DeVos also announced the department is immediately releasing $6 billion contained in the package to institutions to pay for emergency grants to students.

However, DeVos left up in the air a key question institutions are anxious to have answered: How can they use their share of the package?

The $2.2 trillion coronavirus relief package set aside $14 billion for higher education, with half going to help institutions with the cost of dealing with the epidemic. The other half will go to emergency grants for students who need help with costs like computers for online learning, food, housing and transportation.

But institutions have been anxious to know if they can use their share of the money to reimburse what they’ve already spent to help students or on other coronavirus-related costs as virtually all have shifted to online learning.

“It is critical for the department to provide campuses with as much flexibility as possible for distributing these funds on campus, both for emergency grants to students and to help cover institutional refunds, expenses and other lost revenues,” Ted Mitchell, the American Council on Education's president, wrote to DeVos last week on behalf of other higher education associations and groups.

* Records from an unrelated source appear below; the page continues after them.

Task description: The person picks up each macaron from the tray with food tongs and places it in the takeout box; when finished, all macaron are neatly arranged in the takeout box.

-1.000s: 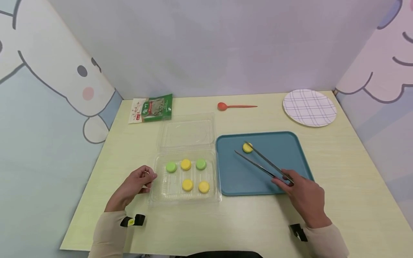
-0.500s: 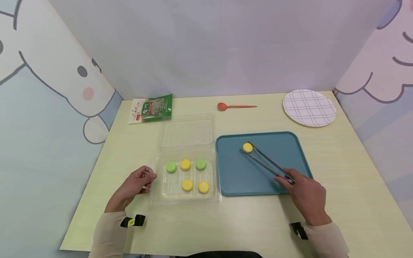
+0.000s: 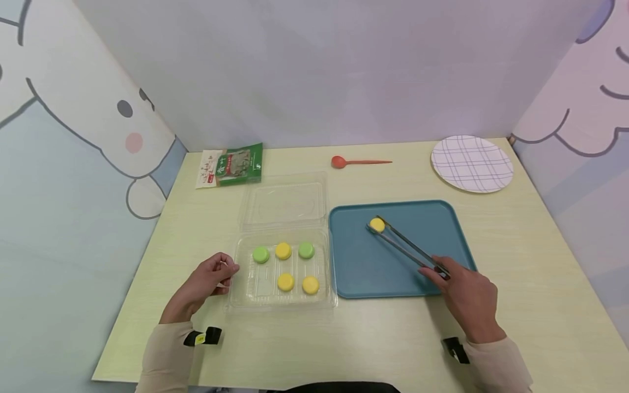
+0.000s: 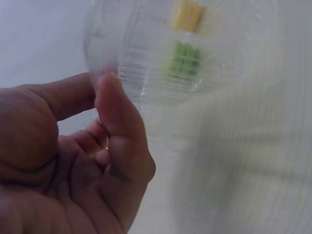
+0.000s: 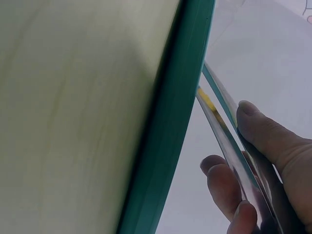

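My right hand [image 3: 467,297] grips a pair of metal tongs [image 3: 410,248] over the blue tray [image 3: 354,262]. The tong tips stand on either side of a yellow macaron [image 3: 377,225], right at its edges. At the left, my left hand [image 3: 203,284] pinches the left rim of a clear plastic box [image 3: 265,297] between thumb and finger. In the left wrist view, the thumb and a finger [image 4: 124,126] meet at the box's clear wall. Inside the box lie several macarons: two green ones [image 3: 261,254] and yellow ones [image 3: 285,282]. The right wrist view shows fingers on the tong arms [image 5: 234,141].
The box's clear lid [image 3: 285,203] lies folded back behind it. A green food packet [image 3: 238,165] is at the back left, a red spoon [image 3: 339,162] at the back middle. A checked plate [image 3: 472,164] stands at the back right, beyond the tray.
The tongs have shifted slightly right and their tips have drawn together, from lying partly over the yellow macaron to flanking it. My left hand and the box have stayed still.
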Demonstrator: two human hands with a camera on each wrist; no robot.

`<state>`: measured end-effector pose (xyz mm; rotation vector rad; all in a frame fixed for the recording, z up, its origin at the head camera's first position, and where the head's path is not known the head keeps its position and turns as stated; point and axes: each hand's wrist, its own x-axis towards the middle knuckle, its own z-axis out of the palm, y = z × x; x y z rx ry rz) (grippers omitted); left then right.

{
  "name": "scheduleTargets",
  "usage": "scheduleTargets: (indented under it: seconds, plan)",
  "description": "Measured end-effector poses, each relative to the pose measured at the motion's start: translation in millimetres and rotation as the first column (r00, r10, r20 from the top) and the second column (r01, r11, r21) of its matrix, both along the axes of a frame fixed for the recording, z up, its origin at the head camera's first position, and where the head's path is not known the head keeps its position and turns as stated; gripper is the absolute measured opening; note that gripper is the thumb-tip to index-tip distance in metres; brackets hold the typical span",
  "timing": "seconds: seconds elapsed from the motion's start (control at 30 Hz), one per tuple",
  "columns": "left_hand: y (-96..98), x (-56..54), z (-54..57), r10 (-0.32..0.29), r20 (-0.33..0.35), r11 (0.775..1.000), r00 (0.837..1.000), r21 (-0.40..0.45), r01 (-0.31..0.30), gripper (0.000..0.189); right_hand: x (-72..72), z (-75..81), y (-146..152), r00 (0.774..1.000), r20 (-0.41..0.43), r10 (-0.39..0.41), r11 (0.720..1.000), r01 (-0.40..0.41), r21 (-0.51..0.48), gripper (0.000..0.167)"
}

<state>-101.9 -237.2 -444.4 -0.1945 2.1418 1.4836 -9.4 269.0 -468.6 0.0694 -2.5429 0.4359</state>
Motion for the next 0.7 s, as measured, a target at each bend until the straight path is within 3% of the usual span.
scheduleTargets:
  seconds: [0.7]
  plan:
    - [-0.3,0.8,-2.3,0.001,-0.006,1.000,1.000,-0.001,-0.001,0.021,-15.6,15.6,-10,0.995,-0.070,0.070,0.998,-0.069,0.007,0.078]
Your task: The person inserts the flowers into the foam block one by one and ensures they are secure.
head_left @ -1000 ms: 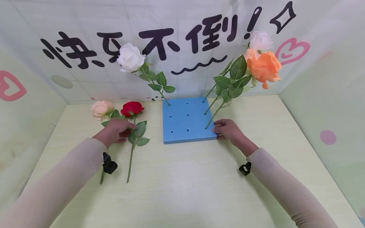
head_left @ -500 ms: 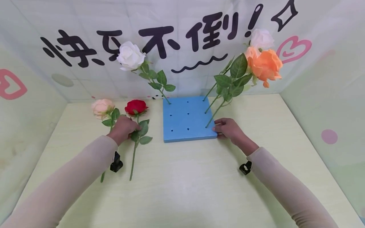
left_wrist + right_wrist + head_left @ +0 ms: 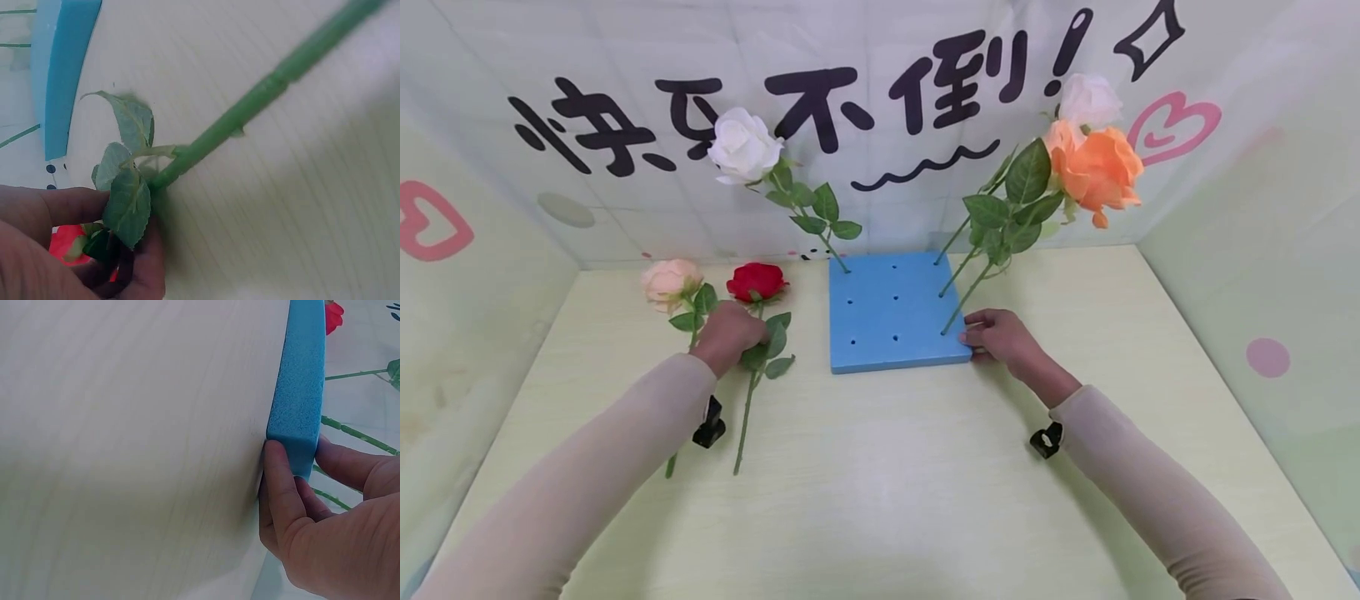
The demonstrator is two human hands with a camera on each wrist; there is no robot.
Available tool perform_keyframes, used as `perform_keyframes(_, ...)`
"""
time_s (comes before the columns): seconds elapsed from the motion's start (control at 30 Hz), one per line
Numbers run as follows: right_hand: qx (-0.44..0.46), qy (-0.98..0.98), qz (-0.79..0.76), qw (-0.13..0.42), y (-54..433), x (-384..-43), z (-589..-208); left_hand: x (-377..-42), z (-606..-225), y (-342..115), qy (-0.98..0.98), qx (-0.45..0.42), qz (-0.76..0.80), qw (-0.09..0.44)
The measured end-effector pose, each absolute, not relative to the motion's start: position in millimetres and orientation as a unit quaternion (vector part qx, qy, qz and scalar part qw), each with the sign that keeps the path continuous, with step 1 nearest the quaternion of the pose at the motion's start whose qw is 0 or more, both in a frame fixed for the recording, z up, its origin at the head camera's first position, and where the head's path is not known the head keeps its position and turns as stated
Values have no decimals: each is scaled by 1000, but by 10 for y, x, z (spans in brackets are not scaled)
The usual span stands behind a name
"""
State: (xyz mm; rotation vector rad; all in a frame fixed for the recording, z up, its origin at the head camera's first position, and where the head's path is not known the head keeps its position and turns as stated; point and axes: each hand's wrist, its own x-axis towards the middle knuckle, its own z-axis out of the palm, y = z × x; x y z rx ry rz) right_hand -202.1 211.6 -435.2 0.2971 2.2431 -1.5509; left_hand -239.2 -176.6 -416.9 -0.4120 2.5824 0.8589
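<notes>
My left hand pinches the leafy stem of a red rose, just below its bloom. In the left wrist view the green stem slants up to the right from the fingers, and leaves partly cover the grip. My right hand holds the near right corner of a blue foam board. Its thumb lies on the board's top side and its fingers at the edge, as the right wrist view shows the foam board. A light pink rose lies left of the red one, its stem partly behind my left arm.
Rows of small holes pit the board. A white rose leans left from its far left corner. Along the right side stand an orange rose, a pale pink rose and a peach one behind them. A printed backdrop rises behind the table.
My left hand has shifted right, bringing the red rose a little nearer the board. Most recently the stem's lower end swings slightly left. My right hand stays at the board's corner.
</notes>
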Motion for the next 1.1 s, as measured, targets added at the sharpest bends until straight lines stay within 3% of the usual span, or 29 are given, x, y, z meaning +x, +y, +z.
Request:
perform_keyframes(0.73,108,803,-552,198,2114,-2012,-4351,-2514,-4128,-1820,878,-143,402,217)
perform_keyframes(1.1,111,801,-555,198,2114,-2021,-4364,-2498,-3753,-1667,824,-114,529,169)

During a call with reporters, DeVos said the department is still mulling those details.

"At the end of the day, [do] we wish the money [for institutions] was coming out now? You bet. But the department is doing the best it can," said Terry Hartle, ACE's senior vice president for government and public affair​s.

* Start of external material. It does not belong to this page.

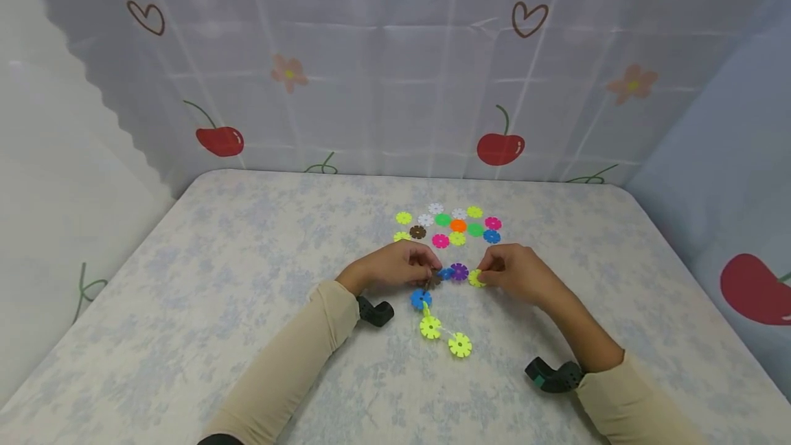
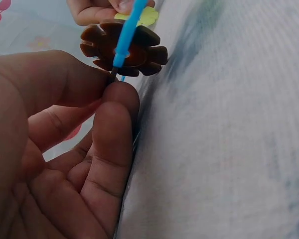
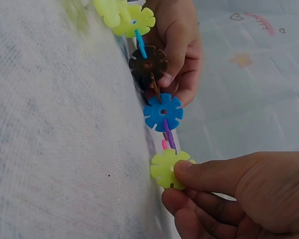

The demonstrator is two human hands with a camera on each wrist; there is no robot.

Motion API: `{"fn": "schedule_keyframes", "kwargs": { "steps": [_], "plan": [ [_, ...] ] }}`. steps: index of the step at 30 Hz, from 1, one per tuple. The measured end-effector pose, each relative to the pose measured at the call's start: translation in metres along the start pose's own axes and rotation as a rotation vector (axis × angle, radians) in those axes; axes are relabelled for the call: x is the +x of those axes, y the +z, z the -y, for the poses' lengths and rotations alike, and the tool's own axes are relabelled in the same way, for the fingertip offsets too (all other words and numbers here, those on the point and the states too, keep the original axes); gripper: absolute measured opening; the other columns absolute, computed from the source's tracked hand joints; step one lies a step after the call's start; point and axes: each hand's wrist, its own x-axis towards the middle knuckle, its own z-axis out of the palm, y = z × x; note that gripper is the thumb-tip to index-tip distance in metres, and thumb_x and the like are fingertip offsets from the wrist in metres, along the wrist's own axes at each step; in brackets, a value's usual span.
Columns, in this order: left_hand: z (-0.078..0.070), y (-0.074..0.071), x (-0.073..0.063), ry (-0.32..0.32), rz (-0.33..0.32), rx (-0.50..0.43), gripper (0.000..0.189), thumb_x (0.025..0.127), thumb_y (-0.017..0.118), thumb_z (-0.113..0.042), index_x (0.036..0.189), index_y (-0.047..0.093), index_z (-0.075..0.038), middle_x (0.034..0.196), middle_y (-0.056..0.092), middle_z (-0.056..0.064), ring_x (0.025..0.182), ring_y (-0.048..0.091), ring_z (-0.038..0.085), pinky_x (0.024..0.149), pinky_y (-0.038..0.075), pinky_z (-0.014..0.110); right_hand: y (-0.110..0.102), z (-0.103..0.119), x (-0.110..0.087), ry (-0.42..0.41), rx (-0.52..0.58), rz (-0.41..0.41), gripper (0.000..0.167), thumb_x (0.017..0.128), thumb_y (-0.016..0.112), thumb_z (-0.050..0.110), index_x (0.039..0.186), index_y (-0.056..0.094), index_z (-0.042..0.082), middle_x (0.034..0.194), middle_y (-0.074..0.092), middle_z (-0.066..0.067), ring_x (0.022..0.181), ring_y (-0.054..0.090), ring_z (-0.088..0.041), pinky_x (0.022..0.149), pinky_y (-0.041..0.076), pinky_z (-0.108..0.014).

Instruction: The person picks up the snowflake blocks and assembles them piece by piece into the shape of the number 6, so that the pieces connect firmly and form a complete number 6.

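Note:
A chain of slotted, flower-shaped plastic discs curves between the two hands. My left hand pinches a brown disc, seen edge-on, between thumb and fingers; another brown disc lies just beyond the fingertips. Between thumb and index finger, my right hand holds a yellow disc. That disc meets a purple disc next to a blue disc; whether yellow and purple are slotted together I cannot tell. The chain's other end runs toward the person through a blue disc and yellow discs.
Loose discs lie beyond the hands, among them an orange disc, a pink disc and a white disc. They rest on a pale patterned tablecloth. A printed curtain hangs behind the table.

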Motion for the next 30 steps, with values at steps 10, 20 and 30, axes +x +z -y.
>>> {"fn": "schedule_keyframes", "kwargs": {
  "steps": [10, 20, 30],
  "plan": [
    [-0.004, -0.002, -0.001, 0.033, 0.017, 0.046, 0.035, 0.103, 0.055, -0.004, 0.134, 0.067, -0.009, 0.104, 0.069, -0.001, 0.081, 0.057, 0.013, 0.077, 0.049, 0.027, 0.005, 0.003, 0.001, -0.107, -0.044, -0.042, 0.008, 0.089, 0.078, 0.006, 0.088, 0.070, 0.008, 0.085, 0.069, 0.003, 0.078, 0.062, -0.016, 0.070, 0.054, -0.032],
    [-0.006, 0.001, -0.002, 0.030, 0.052, 0.107, 0.036, 0.104, 0.053, -0.003, 0.139, 0.063, -0.009, 0.133, 0.064, 0.000, 0.118, 0.058, 0.009, 0.102, 0.044, 0.027, 0.012, 0.007, 0.001, -0.150, -0.119, -0.100, 0.009, 0.089, 0.078, 0.003, 0.087, 0.071, 0.009, 0.081, 0.069, 0.004, 0.073, 0.062, -0.013, 0.067, 0.054, -0.031],
    [-0.007, 0.003, -0.002, 0.036, 0.076, 0.126, 0.037, 0.105, 0.053, -0.003, 0.141, 0.058, -0.007, 0.146, 0.054, 0.000, 0.134, 0.047, 0.010, 0.108, 0.038, 0.027, 0.018, 0.009, 0.000, -0.176, -0.182, -0.161, 0.010, 0.088, 0.079, 0.002, 0.086, 0.072, 0.009, 0.079, 0.069, 0.004, 0.070, 0.062, -0.011, 0.065, 0.054, -0.031]
  ]
}}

DeVos also was vague about possible requirements on how institutions dole out the emergency grants. But she said the department wants the money to first go to “the most disadvantaged with the greatest needs for support.”

She declined to say when the department will issue the much-anticipated and controversial Title IX rule, which will change how institutions handle allegations of sexual assault and harassment. College leaders and Democratic lawmakers have urged DeVos to hold off on issuing the rule at a time when institutions are busy dealing with the pandemic.

“We are sensitive to the situation,” DeVos said. “But we also have to acknowledge that Title IX investigations continue to happen.”

Higher education groups did not have an immediate reaction to DeVos’s remarks on the stimulus funding. They have been frustrated that the department hasn’t been able to say when the money would be available. A Republican Senate education committee aide said the measure only recently passed and characterized the complaints as "whining."

Mitchell in his letter urged DeVos to get the money to campuses quickly. “This crisis is causing massive disruption to students, institutional operations and institutional finances. On some campuses, it is creating an existential threat, potentially resulting in closures … I fear this funding will be for naught for many institutions unless the department can act very quickly to make these funds available,” the letter said.